## Exercise
In the material below, find the line with "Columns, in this" and the line with "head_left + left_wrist", then output those two lines and every line between them, exactly.

## Provided information
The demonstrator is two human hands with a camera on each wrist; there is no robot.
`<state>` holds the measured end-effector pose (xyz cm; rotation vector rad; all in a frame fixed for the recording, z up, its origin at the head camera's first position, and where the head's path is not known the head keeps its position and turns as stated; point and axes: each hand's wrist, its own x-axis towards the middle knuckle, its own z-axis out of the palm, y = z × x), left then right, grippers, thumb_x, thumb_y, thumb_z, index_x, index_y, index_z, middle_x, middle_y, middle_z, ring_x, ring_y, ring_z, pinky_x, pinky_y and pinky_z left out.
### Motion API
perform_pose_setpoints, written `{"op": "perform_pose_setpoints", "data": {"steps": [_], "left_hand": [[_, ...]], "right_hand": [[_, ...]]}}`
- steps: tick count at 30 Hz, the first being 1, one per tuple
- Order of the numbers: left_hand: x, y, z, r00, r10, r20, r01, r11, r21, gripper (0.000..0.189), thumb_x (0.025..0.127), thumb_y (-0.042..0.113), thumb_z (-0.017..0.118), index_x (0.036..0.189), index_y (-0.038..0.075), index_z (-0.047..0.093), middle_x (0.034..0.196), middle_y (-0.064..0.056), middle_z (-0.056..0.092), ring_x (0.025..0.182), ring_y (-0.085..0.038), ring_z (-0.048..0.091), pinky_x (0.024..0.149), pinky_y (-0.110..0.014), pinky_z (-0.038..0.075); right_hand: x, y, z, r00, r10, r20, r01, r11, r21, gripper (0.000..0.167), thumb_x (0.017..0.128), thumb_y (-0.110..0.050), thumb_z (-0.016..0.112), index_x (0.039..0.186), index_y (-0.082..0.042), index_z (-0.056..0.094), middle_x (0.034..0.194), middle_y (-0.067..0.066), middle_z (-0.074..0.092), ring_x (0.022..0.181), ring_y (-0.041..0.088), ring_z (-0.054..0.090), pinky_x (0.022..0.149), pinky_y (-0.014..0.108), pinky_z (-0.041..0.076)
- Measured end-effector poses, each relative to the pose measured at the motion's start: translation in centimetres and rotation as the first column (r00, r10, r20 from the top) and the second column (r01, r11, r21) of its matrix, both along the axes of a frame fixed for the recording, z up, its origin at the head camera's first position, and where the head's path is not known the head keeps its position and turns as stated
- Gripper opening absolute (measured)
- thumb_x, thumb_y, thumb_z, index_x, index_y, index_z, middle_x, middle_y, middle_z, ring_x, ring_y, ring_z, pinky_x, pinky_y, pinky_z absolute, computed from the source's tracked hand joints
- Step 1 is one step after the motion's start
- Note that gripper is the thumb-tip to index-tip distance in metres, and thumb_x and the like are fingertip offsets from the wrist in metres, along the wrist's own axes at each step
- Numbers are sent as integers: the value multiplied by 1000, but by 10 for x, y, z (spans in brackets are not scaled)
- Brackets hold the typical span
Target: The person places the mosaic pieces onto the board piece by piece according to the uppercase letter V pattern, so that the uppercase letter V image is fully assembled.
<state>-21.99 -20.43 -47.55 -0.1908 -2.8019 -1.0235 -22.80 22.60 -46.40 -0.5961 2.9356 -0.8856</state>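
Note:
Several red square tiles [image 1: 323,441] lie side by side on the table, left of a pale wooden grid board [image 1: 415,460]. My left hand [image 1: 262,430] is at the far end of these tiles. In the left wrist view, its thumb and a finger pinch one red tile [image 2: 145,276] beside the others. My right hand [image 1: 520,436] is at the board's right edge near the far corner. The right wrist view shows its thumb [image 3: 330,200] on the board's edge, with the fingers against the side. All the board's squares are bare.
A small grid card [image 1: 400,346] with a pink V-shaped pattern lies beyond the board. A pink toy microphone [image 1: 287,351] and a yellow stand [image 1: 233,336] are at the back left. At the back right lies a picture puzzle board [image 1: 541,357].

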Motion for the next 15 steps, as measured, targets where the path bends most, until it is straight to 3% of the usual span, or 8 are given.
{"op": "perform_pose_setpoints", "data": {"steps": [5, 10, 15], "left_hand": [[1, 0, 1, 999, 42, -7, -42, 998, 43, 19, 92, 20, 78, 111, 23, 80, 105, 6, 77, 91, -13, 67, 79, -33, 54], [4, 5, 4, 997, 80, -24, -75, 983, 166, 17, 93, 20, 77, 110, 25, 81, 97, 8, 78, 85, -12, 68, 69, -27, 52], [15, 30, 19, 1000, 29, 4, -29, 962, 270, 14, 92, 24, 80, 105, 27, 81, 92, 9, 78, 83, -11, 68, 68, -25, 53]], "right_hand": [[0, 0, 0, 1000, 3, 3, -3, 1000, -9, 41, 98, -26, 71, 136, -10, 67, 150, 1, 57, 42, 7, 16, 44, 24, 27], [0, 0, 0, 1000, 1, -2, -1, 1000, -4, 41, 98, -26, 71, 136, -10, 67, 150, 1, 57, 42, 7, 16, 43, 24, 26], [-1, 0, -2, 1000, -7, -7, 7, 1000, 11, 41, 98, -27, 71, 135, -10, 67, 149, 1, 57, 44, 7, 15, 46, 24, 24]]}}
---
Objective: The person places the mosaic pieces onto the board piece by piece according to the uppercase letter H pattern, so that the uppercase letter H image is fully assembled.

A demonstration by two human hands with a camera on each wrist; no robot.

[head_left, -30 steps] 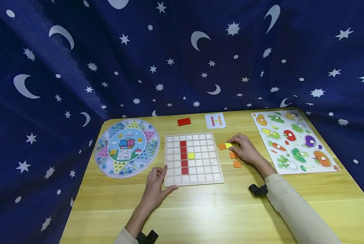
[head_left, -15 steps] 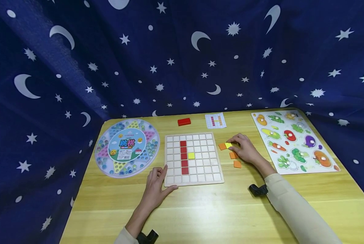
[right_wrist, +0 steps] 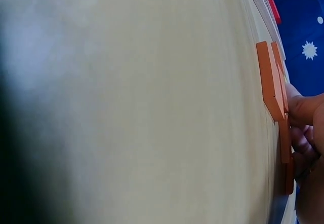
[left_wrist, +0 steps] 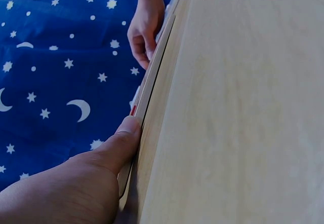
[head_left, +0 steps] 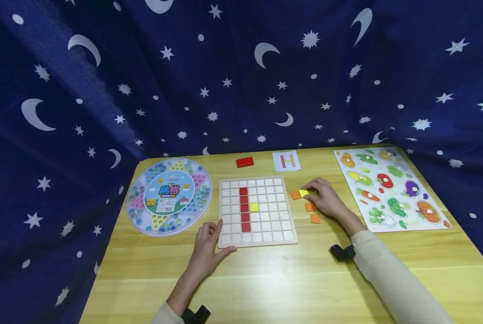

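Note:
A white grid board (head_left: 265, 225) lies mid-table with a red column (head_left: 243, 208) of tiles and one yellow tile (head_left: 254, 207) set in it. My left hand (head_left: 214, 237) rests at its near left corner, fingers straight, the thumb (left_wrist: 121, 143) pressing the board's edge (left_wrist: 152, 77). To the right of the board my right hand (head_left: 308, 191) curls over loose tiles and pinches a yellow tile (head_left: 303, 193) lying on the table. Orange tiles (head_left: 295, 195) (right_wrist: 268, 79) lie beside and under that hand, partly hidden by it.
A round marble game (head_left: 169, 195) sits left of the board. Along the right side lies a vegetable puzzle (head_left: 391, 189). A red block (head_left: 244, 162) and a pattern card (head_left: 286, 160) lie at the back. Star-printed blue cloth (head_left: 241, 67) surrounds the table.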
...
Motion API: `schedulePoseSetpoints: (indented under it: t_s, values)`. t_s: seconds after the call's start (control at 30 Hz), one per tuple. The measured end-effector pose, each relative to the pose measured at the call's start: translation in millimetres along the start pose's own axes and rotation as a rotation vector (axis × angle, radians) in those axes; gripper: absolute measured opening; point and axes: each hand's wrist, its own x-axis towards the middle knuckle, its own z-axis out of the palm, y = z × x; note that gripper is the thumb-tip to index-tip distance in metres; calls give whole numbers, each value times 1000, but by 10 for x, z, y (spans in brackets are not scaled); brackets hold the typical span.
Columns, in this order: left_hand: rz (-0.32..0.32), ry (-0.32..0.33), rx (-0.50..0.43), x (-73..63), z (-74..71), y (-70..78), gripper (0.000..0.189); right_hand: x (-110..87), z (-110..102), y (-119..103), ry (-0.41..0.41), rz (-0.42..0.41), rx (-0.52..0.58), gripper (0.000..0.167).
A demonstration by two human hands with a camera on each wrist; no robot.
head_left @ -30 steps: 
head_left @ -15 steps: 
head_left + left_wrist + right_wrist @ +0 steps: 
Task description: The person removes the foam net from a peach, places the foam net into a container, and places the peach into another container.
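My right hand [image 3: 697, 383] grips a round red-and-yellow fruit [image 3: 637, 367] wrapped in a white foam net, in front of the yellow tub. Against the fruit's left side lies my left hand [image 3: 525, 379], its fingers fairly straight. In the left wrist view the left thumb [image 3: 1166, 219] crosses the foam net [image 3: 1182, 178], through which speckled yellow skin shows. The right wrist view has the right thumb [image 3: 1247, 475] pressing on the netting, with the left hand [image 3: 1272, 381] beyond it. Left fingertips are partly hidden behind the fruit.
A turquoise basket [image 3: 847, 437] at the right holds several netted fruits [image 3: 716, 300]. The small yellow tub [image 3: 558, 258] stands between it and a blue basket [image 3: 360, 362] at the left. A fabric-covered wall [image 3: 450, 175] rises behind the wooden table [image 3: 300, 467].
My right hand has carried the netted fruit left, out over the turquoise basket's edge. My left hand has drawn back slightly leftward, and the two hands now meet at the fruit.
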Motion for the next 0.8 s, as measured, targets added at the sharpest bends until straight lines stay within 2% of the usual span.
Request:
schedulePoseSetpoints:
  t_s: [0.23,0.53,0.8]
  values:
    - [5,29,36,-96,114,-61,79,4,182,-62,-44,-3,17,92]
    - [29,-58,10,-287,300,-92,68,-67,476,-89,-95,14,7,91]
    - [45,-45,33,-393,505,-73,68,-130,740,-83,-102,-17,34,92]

## Solution below
Columns, in this order: left_hand: rz (-0.32..0.32), ry (-0.32..0.33), rx (-0.50..0.43), x (-73..63), z (-74..71), y (-70..78), gripper (0.000..0.189); right_hand: x (-110..87), z (-110..102), y (-119..103), ry (-0.41..0.41), rz (-0.42..0.41), rx (-0.52..0.58), gripper (0.000..0.167).
A demonstration by two human hands with a camera on each wrist; no robot.
head_left @ -30 steps: 
head_left @ -15 steps: 
head_left + left_wrist + right_wrist @ +0 steps: 

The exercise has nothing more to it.